1. Das Streicheisen, von welchem schon die Rede war, zeigte nach einer Abbildung von Jobst Amman im 16. Jahrhundert die Form einer spitz zulaufenden Schaufel und zog auf der einen Seite einen doppelten, auf der anderen einen dreifachen Strich. Heutzutage unterscheidet man die deutsche und die französische Form. Erstere ist da zweckmäßig, wo es sich um gebogene Linien handelt, letztere (vergl. [Fig. 64] unten links) ist vorteilhaft bei geraden Linien, besonders wenn bedeutende Kraft bei der Arbeit erforderlich ist. Die Streicheisen haben ein langes Heft, dessen Ende gegen die Schulter gestemmt werden kann. Beim Gebrauch werden sie erwärmt, da sonst der Strich nicht blank werden würde, dürfen aber nicht allzu heiß sein, damit sie den Grund nicht versengen. Zweckmäßige Wärmvorrichtungen für Streicheisen, Stempel u. s. w. liefert die Firma Wilh. Leo in Stuttgart. ([Fig. 65]).

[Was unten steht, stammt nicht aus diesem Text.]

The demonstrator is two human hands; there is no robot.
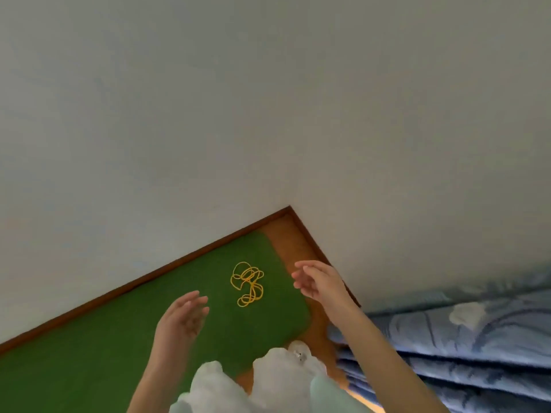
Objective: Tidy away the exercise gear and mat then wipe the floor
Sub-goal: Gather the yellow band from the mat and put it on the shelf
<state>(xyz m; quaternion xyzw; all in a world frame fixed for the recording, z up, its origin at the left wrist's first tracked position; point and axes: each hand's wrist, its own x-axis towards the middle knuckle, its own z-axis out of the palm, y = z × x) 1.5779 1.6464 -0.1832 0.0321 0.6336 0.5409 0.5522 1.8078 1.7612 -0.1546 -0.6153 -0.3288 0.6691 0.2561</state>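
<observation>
A flat green exercise mat (104, 347) is lying on the orange-brown wooden floor (293, 242) in the lower left of the frame, its long edge running just beside the dark brown skirting board (143, 283) at the foot of the pale wall (208, 99). Near the mat's rounded far end, in the lower middle of the frame, a thin yellow cord, tangled into loose loops (247, 284), is resting on the green surface.

The person is reaching both bare arms forward over the mat. The left hand (182, 318) is hovering below and to the left of the cord, its fingers straight and a little spread, holding nothing; it is somewhat blurred. The right hand (316, 280) is hanging to the right of the cord, over the strip of floor by the mat's end, with its fingers relaxed and slightly bent, palm turned toward the cord, and nothing in its grasp. Neither hand is touching the cord.

At the bottom centre, pale whitish clothing (280, 380) is bunching up close to the camera. At the lower right, a blue quilt with a light pattern (465, 338) is lying folded in layers against the wall.
</observation>
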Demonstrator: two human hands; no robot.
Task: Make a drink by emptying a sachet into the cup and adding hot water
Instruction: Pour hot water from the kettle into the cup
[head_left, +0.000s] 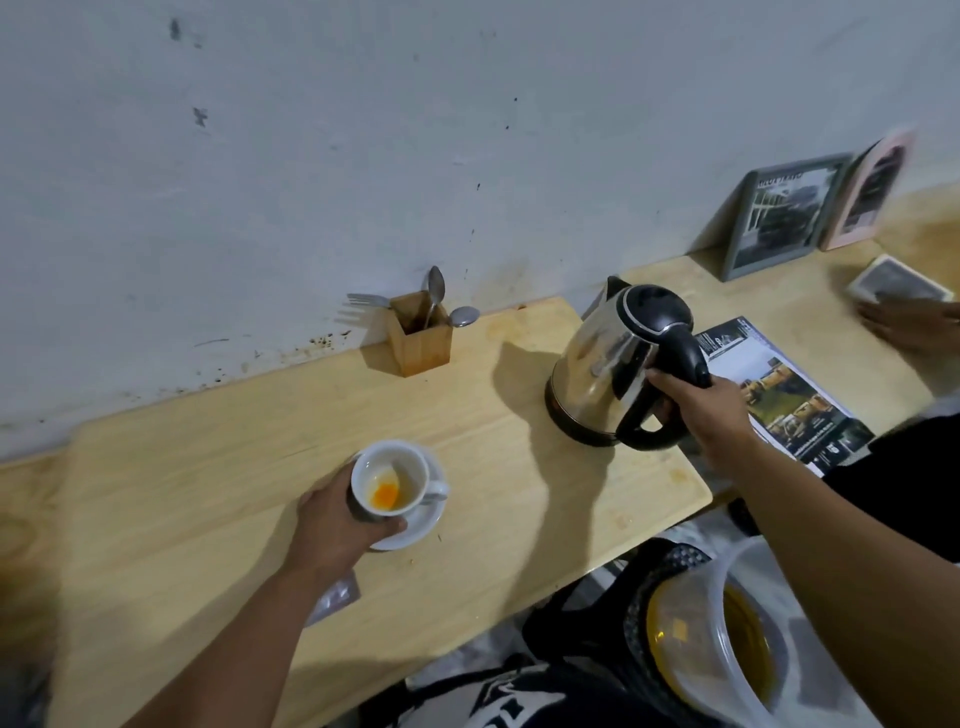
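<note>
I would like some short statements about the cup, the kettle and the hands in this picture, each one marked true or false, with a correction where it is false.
1. The right hand grips the handle of the kettle. True.
2. The cup holds orange powder. True.
3. The kettle is being tipped over the cup and water is pouring. False: the kettle is off to the right of the cup, and no water is pouring.
4. The left hand holds the cup at its side, on the saucer. True.
5. The wooden holder by the wall is empty. False: it holds spoons and a fork.
</note>
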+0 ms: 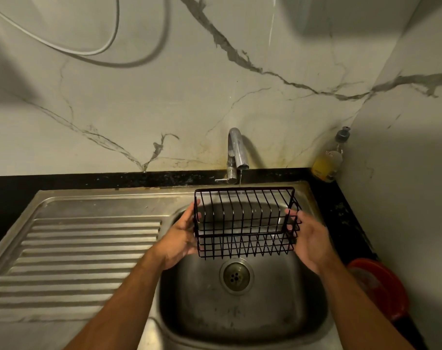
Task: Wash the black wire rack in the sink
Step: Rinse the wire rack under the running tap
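Observation:
A black wire rack (245,246), shaped like a small basket, hangs above the steel sink bowl (197,311), tilted so its open side faces the wall. My left hand (180,238) grips its left end, thumb on the side wires. My right hand (310,238) holds the right end, fingers curled onto the wires. A thin stream of water falls from the chrome tap (236,152) onto the rack's far edge. The drain (236,275) lies below the rack.
A ribbed steel draining board (75,253) spreads to the left of the bowl. A bottle of yellow dish soap (327,162) stands in the back right corner on the black counter. A red tub (381,286) sits at the right. Cables hang on the marble wall.

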Tool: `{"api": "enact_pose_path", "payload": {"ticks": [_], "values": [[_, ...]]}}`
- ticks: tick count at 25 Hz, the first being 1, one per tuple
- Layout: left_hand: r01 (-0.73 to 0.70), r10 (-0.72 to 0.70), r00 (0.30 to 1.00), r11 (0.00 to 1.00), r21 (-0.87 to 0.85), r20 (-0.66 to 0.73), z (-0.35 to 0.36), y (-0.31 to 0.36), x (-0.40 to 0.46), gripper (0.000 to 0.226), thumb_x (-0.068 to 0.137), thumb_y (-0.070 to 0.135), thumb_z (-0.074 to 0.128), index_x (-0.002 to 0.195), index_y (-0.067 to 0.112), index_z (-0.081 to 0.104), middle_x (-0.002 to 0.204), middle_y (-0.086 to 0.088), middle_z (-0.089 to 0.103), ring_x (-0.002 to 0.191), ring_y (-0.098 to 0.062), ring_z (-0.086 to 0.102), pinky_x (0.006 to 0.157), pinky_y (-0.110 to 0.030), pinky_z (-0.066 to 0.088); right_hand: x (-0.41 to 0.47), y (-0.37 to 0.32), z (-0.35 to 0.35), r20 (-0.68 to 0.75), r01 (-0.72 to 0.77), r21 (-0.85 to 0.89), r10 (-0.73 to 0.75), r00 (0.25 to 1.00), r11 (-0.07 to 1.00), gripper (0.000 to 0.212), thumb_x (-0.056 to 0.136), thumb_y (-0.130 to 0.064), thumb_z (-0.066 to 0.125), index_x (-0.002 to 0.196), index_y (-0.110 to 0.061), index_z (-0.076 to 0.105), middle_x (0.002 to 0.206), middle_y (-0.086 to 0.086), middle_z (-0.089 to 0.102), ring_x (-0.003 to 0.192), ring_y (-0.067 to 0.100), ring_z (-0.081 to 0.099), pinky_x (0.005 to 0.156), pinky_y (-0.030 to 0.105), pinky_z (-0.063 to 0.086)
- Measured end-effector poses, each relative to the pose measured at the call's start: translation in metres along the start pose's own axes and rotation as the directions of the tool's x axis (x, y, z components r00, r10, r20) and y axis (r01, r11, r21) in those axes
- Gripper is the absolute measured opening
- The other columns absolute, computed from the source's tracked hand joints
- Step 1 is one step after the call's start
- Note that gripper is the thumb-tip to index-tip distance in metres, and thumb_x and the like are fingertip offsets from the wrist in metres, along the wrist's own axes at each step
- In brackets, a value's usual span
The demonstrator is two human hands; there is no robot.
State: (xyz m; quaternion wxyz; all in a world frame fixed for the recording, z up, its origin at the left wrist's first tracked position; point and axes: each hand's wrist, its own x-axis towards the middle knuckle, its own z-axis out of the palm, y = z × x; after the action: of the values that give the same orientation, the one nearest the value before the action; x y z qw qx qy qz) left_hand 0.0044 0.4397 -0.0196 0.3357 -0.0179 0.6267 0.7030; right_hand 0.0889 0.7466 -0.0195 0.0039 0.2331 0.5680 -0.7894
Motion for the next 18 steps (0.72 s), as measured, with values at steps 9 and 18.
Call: {"api": "enact_pose_path", "payload": {"ticks": [9, 18], "values": [[-0.03, 0.005, 0.991, 0.981, -0.19, -0.13, 0.019, 0.0, 0.004, 0.094, 0.086, 0.086, 0.017, 0.15, 0.025, 0.047, 0.147, -0.009, 0.058, 0.14, -0.029, 0.05, 0.119, -0.058, 0.033, 0.007, 0.002, 0.012, -0.22, 0.009, 0.156, 0.026, 0.975, 0.988, 0.065, 0.085, -0.071, 0.053, 0.124, -0.02, 0.063, 0.109, 0.003, 0.064, 0.106, 0.022, 0.061, 0.107, 0.051, 0.041], [0.305, -0.324, 0.945, 0.918, -0.254, -0.036, 0.005, -0.005, 0.013, 0.055, 0.097, 0.072, 0.038, 0.133, 0.034, 0.058, 0.131, -0.014, 0.066, 0.116, -0.045, 0.065, 0.08, -0.061, 0.058, 0.006, -0.002, 0.011, -0.15, 0.08, 0.276, -0.039, 0.988, 0.958, 0.032, 0.1, -0.039, 0.05, 0.106, -0.014, 0.07, 0.096, 0.006, 0.074, 0.091, 0.021, 0.071, 0.079, 0.035, 0.057]]}}
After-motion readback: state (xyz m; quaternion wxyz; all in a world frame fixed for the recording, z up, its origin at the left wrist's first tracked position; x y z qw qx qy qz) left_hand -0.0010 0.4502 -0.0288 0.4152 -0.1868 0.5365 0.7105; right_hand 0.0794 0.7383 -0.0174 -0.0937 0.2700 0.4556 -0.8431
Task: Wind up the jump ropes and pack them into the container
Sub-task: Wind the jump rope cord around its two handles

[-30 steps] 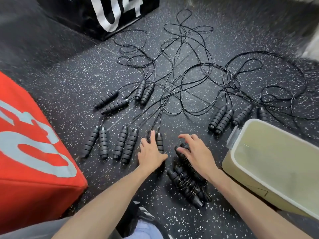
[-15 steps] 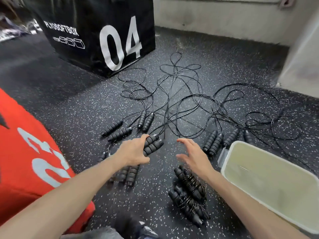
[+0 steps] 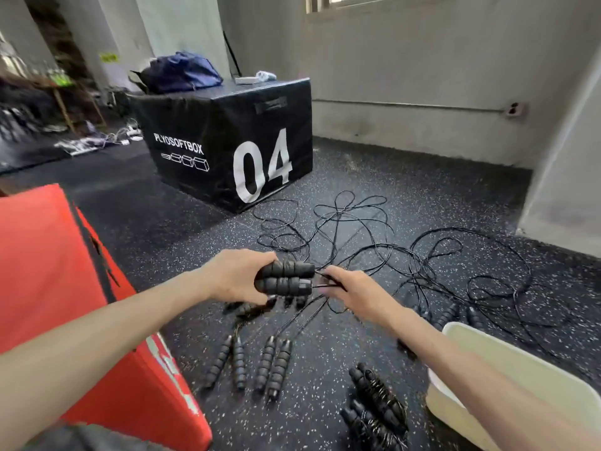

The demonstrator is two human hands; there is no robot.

Fig. 63. Deutsches Streicheisen.

Fig. 64. Streicheisen, Rolle, Stempel und Filete.

Fig. 65. Wärmapparate von Wilh. Leo in Stuttgart.

Das Leder wird an den Stellen, die zu streichen sind, mit einem in reines Wasser getauchten Schwamme gefeuchtet. Sind nur einzelne Teile, Linien oder Bogen zu streichen, so wird die leicht vorgemerkte Stelle mit einem Haarpinsel gefeuchtet. Nachdem das Leder trocken geworden ist, werden alle Striche nochmals mit einem etwas wärmeren Eisen nachgestrichen. Der Strich erscheint dann auf hellem Leder dunkel und zeichnet sich bei dunklem Leder immer noch durch sein blankes Aussehen von dem Grunde ab. Wenn der Glanz mit dem wiederholten Streichen noch nicht erreicht wird, muß nochmals nachgestrichen, nötigen Falls auch das Leder noch einmal gefeuchtet werden.

2. Die Stempel sind in Hartmetall graviert und mit einem hölzernen Handgriff versehen. Sie dienen dazu, kleine Figuren in das Leder einzudrucken. Diese Figuren stellen entweder ein kleines, geschlossenes Ornament von meist quadratischer, auch kreisrunder und länglicher Grundform dar, oder kleine Zierformen (Blüten, Blätter, auch Ranken oder sog. Schnecken), mit denen sich durch Neben- und Aneinanderdruck größere Verzierungen, wie sie gerade für den gegebenen Raum passen, zusammenstellen lassen. Die Stempelfläche ist nicht ganz eben, sondern nach der Mitte zu etwas erhaben, wodurch ein schärferes Ausdrucken des Musters ermöglicht wird.

3. Die Rolle ist eine kreisrunde Scheibe aus Rotguß bis zu 1½ cm dick und mit 4–8 cm Durchmesser, deren Achse eine Führung hat, die wiederum mit einem Hefte versehen ist ([Fig. 64] rechts). Mit dem Hefte wird die Rolle wie ein Rad über das Leder bewegt, so daß sich das in die Umfangsfläche eingeschnittene Ornament abwickelt und auf dem Leder abdruckt. Ursprünglich war die Rolle nur für glatte Linien eingerichtet, an deren Stelle nach und nach eine mehr oder weniger reiche Musterung mit sich stets wiederholenden Motiven trat. Die gemusterte Rolle dient vornehmlich zur Herstellung der mit den Rändern des Deckels parallel laufenden Einfassungen oder Borden.